TASK: The expected result is the material below, reproduced exactly from its first line through the line containing "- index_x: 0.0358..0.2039".

DATA TO USE:
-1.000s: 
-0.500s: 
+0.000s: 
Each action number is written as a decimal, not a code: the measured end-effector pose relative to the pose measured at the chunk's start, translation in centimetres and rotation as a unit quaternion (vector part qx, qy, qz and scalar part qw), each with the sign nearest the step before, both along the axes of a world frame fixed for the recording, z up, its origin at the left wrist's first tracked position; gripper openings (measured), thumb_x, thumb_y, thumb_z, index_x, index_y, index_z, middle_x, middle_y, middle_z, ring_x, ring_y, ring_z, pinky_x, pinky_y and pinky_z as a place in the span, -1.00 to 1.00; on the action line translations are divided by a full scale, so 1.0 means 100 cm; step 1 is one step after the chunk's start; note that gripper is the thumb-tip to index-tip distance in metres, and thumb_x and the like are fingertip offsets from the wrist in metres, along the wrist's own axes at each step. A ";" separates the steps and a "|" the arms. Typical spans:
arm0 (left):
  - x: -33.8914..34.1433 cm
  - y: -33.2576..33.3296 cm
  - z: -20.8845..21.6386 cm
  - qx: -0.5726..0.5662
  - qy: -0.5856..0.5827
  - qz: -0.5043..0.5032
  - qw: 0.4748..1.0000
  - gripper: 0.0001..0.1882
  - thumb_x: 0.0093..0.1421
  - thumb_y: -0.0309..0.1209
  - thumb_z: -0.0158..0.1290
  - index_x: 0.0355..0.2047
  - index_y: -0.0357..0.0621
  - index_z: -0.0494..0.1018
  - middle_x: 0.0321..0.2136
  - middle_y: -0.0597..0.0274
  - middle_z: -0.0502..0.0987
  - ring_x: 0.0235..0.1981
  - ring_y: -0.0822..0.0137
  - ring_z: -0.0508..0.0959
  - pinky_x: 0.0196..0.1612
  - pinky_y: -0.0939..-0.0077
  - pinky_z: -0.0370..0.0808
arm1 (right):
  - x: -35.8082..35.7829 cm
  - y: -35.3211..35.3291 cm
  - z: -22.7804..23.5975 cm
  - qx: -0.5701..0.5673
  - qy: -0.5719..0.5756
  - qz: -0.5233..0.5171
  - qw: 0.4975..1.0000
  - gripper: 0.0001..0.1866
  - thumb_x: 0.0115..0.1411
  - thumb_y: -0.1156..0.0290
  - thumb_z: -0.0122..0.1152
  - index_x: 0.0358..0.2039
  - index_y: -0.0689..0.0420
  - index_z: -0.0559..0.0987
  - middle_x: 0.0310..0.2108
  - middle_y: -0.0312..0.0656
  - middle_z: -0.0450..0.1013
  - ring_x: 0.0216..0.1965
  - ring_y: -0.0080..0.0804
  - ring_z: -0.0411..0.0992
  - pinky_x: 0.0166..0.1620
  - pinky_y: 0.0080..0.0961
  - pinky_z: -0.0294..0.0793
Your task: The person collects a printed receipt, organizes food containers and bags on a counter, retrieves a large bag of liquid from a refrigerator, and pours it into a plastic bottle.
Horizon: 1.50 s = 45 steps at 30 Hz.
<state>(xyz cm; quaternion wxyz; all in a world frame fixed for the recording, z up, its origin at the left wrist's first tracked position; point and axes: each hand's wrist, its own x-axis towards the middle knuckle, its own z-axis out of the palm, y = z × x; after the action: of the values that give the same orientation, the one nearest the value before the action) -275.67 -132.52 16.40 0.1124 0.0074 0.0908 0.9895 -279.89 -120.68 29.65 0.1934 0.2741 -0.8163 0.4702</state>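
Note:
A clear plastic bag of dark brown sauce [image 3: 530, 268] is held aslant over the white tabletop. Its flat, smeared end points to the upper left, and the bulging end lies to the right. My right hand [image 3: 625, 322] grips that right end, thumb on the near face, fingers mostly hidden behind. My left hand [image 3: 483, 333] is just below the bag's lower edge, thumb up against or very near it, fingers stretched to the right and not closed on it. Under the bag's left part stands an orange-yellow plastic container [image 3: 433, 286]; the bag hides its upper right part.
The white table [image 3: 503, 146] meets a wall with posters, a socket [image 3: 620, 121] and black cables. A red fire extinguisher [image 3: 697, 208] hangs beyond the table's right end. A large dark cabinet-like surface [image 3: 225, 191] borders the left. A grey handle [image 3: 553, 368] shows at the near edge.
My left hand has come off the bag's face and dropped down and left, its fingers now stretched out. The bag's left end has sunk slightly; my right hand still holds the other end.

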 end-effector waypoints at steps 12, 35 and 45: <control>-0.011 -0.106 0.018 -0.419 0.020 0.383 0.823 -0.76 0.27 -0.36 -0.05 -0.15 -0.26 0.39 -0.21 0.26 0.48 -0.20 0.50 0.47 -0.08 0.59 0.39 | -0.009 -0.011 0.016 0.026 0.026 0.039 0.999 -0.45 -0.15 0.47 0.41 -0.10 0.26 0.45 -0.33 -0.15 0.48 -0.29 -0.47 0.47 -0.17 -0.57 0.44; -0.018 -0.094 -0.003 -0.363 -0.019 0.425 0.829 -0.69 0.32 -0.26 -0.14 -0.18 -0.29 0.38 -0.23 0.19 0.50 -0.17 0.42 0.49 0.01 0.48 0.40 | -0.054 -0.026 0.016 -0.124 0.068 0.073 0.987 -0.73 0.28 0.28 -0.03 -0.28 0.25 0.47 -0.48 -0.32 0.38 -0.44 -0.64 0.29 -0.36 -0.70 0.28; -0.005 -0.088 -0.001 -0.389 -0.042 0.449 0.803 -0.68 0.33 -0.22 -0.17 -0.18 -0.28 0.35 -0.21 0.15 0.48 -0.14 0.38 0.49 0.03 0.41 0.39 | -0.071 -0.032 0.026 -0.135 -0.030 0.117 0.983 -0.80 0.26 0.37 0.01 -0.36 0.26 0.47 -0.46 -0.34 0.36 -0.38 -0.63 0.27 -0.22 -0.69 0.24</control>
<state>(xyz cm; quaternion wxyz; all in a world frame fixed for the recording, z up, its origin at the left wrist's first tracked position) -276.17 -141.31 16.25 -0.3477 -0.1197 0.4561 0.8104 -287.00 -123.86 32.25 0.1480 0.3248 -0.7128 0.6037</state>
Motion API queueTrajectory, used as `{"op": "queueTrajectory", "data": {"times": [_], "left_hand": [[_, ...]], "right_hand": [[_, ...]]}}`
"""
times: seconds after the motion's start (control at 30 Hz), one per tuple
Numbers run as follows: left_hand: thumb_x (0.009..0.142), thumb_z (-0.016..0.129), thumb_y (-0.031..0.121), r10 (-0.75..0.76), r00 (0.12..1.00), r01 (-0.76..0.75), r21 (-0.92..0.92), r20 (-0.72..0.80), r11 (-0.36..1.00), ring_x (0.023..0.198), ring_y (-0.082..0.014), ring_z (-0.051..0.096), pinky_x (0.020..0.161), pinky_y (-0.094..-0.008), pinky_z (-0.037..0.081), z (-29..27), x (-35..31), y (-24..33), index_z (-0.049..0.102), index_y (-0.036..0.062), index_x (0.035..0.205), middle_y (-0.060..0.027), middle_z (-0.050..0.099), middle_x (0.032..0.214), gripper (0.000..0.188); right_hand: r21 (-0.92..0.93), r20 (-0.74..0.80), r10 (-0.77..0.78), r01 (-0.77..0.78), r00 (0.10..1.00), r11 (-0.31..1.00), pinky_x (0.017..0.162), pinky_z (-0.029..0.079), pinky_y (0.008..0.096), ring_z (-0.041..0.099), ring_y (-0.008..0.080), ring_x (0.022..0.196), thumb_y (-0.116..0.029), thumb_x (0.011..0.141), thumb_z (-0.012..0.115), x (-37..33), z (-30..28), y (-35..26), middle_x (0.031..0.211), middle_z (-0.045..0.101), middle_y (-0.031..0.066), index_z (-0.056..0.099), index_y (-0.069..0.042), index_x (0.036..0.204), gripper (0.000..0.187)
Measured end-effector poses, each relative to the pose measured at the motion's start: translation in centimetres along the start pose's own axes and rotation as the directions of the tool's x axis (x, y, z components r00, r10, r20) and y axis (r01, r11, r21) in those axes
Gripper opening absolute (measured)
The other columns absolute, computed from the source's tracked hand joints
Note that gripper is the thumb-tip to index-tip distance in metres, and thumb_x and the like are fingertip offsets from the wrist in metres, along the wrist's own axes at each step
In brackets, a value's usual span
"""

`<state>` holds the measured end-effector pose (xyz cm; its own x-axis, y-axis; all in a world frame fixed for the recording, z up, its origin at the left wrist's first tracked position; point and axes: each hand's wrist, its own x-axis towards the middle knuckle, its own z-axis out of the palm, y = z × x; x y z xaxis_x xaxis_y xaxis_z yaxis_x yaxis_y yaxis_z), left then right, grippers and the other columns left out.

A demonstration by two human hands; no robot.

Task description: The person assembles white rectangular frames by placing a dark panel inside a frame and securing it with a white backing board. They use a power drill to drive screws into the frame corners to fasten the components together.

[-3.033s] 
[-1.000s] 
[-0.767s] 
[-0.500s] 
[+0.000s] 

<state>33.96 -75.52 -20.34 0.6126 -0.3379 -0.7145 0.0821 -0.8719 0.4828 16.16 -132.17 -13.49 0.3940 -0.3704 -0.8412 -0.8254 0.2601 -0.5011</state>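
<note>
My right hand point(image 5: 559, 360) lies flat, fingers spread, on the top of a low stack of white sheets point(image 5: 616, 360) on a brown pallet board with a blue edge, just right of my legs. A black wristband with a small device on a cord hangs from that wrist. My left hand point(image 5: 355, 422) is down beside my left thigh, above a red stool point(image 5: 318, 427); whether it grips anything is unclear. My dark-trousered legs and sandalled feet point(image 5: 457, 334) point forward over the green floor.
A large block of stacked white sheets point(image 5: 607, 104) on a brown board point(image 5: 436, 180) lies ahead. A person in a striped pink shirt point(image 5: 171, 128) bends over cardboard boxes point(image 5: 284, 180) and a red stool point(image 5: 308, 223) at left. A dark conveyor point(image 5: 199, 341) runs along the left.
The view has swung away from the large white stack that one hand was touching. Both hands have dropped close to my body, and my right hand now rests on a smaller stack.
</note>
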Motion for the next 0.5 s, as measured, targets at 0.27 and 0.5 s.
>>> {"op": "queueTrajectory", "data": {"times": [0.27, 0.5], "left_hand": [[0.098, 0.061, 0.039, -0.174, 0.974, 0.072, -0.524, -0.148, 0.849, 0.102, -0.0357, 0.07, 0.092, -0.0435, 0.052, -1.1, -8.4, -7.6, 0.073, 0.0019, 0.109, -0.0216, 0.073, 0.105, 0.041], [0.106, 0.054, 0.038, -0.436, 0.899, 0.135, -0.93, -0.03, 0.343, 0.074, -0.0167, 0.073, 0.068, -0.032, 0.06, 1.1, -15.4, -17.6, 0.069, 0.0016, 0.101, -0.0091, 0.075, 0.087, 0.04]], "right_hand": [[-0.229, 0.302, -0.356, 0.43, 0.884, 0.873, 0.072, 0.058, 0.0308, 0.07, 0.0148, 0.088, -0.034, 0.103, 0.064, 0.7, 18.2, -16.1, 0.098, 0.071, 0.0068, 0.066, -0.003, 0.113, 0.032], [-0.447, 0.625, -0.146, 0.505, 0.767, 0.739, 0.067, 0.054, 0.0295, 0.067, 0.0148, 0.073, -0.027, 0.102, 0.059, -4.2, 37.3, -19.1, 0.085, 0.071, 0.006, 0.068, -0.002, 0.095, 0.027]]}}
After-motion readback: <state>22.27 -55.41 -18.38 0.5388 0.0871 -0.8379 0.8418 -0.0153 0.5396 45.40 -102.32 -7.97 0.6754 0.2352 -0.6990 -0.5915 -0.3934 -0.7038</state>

WRITTEN RESPONSE:
-1.000s: 
-0.500s: 
+0.000s: 
Each action number is written as a decimal, not a code: the measured end-effector pose relative to the pose measured at the chunk's start, translation in centimetres and rotation as a unit quaternion (vector part qx, qy, qz and scalar part qw), each with the sign nearest the step before, both along the axes of a world frame fixed for the recording, z up, its origin at the left wrist's first tracked position; gripper openings (measured), thumb_x, thumb_y, thumb_z, index_x, index_y, index_z, middle_x, middle_y, middle_z, ring_x, ring_y, ring_z, pinky_x, pinky_y and pinky_z as a place in the span, -1.00 to 1.00; on the action line translations are divided by a full scale, so 1.0 means 100 cm; step 1 is one step after the chunk's start; note that gripper is the thumb-tip to index-tip distance in metres, and thumb_x and the like are fingertip offsets from the wrist in metres, along the wrist's own axes at each step. A ";" separates the steps and a "|" the arms. Typical spans:
arm0 (left):
  - x: -33.8914..34.1433 cm
  - y: -33.2576..33.3296 cm
  - z: -20.8845..21.6386 cm
  - qx: -0.5726..0.5662
  - qy: -0.5856..0.5827
  - qz: -0.5043..0.5032
  - qw: 0.4748..1.0000
  - gripper: 0.0001..0.1882
  - thumb_x: 0.0093..0.1421
  - thumb_y: -0.0309..0.1209
  - thumb_z: -0.0158..0.1290
  - index_x: 0.0355..0.2047
  - index_y: -0.0357..0.0621
  - index_z: -0.0494..0.1018
  - middle_x: 0.0321..0.2136
  - middle_y: -0.0597..0.0274
  - middle_z: -0.0502..0.0987
  - ring_x: 0.0235..0.1981
  - ring_y: -0.0822..0.0137
  - ring_z: -0.0508..0.0959
  - pinky_x: 0.0196..0.1612
  - pinky_y: -0.0939..-0.0077
  - pinky_z: -0.0370..0.0808
arm1 (right):
  - x: -35.8082..35.7829 cm
  - y: -35.3211..35.3291 cm
  - z: -22.7804..23.5975 cm
  - qx: -0.5701..0.5673
  - qy: -0.5719..0.5756
  - qz: -0.5233..0.5171
  - qw: 0.4975..1.0000
  - gripper: 0.0001..0.1866
  - thumb_x: 0.0115..0.1411
  - thumb_y: -0.1156..0.0290
  - thumb_z: -0.0122..0.1152
  - index_x: 0.0358..0.2039

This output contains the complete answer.